(EXERCISE) Starting with the line that contains "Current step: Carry" and stopping after the line that contains "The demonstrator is", copy the entries below exactly. Include nothing else.

-.-.-

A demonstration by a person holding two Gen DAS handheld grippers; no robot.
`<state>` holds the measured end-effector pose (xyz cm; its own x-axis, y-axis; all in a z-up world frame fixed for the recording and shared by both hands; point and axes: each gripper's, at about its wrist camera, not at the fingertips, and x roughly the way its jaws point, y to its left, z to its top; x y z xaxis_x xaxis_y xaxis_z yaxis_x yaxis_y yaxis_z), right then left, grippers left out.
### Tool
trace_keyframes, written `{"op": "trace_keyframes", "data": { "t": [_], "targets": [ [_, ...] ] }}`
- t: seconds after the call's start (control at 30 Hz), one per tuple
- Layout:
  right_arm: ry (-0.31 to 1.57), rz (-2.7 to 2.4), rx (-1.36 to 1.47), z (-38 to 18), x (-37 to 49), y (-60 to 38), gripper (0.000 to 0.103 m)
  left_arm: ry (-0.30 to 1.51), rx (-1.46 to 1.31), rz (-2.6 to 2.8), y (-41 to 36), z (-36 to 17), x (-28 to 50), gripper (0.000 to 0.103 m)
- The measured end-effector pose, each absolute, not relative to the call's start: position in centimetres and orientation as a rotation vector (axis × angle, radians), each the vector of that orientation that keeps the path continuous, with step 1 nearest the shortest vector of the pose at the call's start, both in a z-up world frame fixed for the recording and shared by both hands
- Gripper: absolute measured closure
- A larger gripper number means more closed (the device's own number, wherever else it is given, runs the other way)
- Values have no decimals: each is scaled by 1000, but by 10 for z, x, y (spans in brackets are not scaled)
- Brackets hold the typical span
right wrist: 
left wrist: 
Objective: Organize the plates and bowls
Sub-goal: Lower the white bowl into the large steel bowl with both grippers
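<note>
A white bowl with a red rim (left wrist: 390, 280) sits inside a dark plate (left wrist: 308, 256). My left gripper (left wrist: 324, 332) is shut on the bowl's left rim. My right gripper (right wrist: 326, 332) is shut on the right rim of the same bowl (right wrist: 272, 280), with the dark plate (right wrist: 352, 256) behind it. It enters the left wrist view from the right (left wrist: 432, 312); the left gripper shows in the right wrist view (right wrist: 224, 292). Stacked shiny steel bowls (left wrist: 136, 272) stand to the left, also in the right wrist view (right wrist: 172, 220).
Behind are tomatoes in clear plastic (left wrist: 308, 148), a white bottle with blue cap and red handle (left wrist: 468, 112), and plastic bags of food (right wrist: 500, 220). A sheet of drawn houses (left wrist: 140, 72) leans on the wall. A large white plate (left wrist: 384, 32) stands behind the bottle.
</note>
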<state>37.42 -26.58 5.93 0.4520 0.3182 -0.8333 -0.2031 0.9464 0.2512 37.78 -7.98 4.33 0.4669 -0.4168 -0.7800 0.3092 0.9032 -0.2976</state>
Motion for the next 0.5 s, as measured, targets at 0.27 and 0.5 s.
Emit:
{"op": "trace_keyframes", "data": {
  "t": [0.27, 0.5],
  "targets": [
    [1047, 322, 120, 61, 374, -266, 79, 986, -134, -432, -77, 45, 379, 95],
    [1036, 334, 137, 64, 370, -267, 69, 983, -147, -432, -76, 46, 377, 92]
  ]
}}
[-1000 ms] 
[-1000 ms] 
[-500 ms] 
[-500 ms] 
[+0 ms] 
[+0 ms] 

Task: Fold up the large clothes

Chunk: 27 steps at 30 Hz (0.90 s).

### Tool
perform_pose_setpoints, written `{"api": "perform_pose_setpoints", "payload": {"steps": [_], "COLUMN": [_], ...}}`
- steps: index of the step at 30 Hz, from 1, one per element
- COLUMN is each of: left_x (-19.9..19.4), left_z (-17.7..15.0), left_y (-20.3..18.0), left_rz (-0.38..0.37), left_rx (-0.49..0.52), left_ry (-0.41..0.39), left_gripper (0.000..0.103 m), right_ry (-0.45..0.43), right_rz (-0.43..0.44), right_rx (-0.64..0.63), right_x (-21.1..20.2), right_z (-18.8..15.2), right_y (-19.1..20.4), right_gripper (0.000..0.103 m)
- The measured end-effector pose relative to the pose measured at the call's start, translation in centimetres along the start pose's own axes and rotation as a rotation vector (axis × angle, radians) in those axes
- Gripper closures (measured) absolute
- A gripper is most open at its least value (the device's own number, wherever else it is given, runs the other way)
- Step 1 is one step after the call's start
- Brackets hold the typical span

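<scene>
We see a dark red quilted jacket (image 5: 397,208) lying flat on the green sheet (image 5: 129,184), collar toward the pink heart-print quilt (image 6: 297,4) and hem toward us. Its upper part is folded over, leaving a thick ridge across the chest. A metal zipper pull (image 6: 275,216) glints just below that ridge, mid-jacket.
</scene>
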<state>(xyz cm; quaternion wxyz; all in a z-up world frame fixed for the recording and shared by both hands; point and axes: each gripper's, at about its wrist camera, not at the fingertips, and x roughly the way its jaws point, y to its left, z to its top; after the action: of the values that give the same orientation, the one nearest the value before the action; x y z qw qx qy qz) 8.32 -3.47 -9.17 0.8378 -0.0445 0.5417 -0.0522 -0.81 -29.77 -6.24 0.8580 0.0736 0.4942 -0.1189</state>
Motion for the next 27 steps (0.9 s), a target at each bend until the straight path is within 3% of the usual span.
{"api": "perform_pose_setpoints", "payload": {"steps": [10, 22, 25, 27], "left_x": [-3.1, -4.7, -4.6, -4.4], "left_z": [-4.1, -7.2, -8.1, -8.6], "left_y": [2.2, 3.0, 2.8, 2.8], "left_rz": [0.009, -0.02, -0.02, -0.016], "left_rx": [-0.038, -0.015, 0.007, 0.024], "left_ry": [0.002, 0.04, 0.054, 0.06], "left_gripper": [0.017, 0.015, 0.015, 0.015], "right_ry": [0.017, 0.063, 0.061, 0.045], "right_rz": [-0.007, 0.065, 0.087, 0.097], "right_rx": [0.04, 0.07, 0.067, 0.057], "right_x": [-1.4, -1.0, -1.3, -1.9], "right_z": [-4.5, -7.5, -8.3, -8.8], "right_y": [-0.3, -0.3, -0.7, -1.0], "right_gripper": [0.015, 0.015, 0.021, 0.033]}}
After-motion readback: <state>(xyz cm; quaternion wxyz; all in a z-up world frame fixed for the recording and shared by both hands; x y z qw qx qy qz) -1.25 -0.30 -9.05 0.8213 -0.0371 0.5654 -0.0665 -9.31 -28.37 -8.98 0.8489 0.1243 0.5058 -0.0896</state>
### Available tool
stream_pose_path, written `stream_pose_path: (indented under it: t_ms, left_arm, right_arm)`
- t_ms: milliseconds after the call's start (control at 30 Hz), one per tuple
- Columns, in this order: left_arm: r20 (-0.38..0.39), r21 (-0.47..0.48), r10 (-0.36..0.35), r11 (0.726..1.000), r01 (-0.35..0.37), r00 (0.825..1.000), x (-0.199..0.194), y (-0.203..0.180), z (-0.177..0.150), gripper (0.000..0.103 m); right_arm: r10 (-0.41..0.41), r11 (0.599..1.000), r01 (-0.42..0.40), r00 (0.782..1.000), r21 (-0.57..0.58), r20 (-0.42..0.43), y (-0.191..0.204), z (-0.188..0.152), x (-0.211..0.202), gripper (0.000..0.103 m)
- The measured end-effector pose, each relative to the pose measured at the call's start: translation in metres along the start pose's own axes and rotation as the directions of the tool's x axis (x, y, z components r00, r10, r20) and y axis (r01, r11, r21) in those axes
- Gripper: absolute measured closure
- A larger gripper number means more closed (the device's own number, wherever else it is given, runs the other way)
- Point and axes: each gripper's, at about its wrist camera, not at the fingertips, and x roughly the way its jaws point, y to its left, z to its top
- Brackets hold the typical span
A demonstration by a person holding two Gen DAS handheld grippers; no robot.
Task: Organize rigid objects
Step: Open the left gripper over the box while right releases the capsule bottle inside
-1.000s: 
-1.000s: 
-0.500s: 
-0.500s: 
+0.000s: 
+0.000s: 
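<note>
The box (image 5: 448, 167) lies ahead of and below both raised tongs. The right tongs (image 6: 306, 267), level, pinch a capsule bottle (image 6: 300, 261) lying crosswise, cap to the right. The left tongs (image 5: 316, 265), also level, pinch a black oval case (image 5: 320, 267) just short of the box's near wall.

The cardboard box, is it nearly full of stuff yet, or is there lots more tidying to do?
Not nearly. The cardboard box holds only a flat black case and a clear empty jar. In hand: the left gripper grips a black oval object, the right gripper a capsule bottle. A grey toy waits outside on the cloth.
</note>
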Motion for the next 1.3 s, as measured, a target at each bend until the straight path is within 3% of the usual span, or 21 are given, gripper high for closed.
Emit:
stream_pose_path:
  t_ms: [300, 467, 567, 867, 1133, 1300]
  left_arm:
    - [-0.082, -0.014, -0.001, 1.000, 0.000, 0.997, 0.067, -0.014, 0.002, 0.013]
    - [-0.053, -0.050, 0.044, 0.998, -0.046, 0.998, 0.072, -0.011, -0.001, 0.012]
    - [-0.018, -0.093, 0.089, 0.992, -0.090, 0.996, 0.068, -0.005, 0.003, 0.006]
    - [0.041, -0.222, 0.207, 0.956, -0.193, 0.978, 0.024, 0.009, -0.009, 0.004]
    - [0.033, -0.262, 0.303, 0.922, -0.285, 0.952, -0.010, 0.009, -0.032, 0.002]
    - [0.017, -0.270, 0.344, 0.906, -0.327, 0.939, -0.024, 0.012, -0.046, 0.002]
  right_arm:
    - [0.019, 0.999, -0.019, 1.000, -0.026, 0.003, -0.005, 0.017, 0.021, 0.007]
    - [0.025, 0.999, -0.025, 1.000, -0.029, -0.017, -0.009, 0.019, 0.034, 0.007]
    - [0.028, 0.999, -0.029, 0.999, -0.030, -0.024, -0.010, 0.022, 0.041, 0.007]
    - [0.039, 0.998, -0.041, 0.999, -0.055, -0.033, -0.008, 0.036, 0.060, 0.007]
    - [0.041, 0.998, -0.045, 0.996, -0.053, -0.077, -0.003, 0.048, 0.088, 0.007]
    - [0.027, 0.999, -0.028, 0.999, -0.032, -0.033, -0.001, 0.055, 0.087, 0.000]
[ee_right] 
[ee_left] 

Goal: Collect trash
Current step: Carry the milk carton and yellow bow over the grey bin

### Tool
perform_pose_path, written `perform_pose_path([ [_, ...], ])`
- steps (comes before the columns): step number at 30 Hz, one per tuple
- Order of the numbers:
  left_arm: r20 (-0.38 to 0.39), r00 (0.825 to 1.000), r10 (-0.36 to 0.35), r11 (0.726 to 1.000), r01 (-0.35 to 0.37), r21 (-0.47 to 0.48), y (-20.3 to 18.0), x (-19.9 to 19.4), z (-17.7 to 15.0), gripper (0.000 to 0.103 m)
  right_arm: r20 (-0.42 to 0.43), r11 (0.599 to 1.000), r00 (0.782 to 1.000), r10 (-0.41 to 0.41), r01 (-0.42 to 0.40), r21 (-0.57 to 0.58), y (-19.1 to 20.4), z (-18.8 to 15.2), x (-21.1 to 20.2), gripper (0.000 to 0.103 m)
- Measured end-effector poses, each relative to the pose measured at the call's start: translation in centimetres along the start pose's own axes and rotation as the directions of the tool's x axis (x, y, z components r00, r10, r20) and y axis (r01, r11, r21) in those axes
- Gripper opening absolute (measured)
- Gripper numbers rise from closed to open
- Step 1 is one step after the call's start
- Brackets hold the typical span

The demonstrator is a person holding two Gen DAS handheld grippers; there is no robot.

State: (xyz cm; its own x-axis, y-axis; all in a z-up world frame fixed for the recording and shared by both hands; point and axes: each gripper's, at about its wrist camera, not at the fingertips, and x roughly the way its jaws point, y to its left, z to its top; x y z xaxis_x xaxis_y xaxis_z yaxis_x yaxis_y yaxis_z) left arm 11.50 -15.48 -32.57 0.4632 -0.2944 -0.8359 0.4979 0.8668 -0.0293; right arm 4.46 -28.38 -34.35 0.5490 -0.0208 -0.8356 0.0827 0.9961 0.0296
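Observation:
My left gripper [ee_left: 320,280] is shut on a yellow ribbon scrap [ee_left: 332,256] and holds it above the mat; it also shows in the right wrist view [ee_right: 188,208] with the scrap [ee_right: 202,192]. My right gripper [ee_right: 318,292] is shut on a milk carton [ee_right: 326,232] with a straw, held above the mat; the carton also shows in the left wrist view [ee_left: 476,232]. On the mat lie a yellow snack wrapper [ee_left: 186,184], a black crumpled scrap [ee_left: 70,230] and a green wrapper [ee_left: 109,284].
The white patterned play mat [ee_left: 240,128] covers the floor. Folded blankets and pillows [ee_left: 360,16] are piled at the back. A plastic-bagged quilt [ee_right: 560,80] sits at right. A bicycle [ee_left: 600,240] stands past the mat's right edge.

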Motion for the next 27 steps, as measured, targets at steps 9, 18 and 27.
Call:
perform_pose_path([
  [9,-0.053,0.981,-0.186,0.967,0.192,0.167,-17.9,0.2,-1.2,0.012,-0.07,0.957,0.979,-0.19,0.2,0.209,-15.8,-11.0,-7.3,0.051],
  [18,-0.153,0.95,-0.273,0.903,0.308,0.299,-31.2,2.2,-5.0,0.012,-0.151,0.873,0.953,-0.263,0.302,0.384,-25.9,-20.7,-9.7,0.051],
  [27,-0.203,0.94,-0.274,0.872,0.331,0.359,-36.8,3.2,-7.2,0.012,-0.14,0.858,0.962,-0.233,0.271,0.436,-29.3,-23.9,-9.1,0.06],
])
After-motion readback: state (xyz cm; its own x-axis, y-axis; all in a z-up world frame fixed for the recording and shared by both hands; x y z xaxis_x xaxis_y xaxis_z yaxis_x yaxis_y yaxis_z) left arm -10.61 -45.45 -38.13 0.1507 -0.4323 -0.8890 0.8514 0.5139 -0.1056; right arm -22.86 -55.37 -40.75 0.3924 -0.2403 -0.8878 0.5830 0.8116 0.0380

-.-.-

(THE ANSWER)
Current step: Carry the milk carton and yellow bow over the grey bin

### Tool
perform_pose_path, written `perform_pose_path([ [_, ...], ])`
- steps (comes before the columns): step number at 30 Hz, one per tuple
- Order of the numbers:
  left_arm: r20 (-0.38 to 0.39), r00 (0.825 to 1.000), r10 (-0.36 to 0.35), r11 (0.726 to 1.000), r01 (-0.35 to 0.37), r21 (-0.47 to 0.48), y (-20.3 to 18.0), x (-19.9 to 19.4), z (-17.7 to 15.0), gripper (0.000 to 0.103 m)
  right_arm: r20 (-0.42 to 0.43), r11 (0.599 to 1.000), r00 (0.782 to 1.000), r10 (-0.41 to 0.41), r01 (-0.42 to 0.40), r21 (-0.57 to 0.58), y (-19.1 to 20.4), z (-18.8 to 15.2), x (-21.1 to 20.2), gripper (0.000 to 0.103 m)
- Measured end-effector poses, each relative to the pose measured at the call's start: translation in centimetres along the start pose's own axes and rotation as the directions of the tool's x axis (x, y, z components r00, r10, r20) and y axis (r01, r11, r21) in those axes
- Gripper opening absolute (measured)
- Gripper numbers rise from closed to open
- Step 1 is one step after the call's start
- Brackets hold the typical span

The demonstrator is a person holding two Gen DAS handheld grippers; there is no robot.

There is no more to the answer.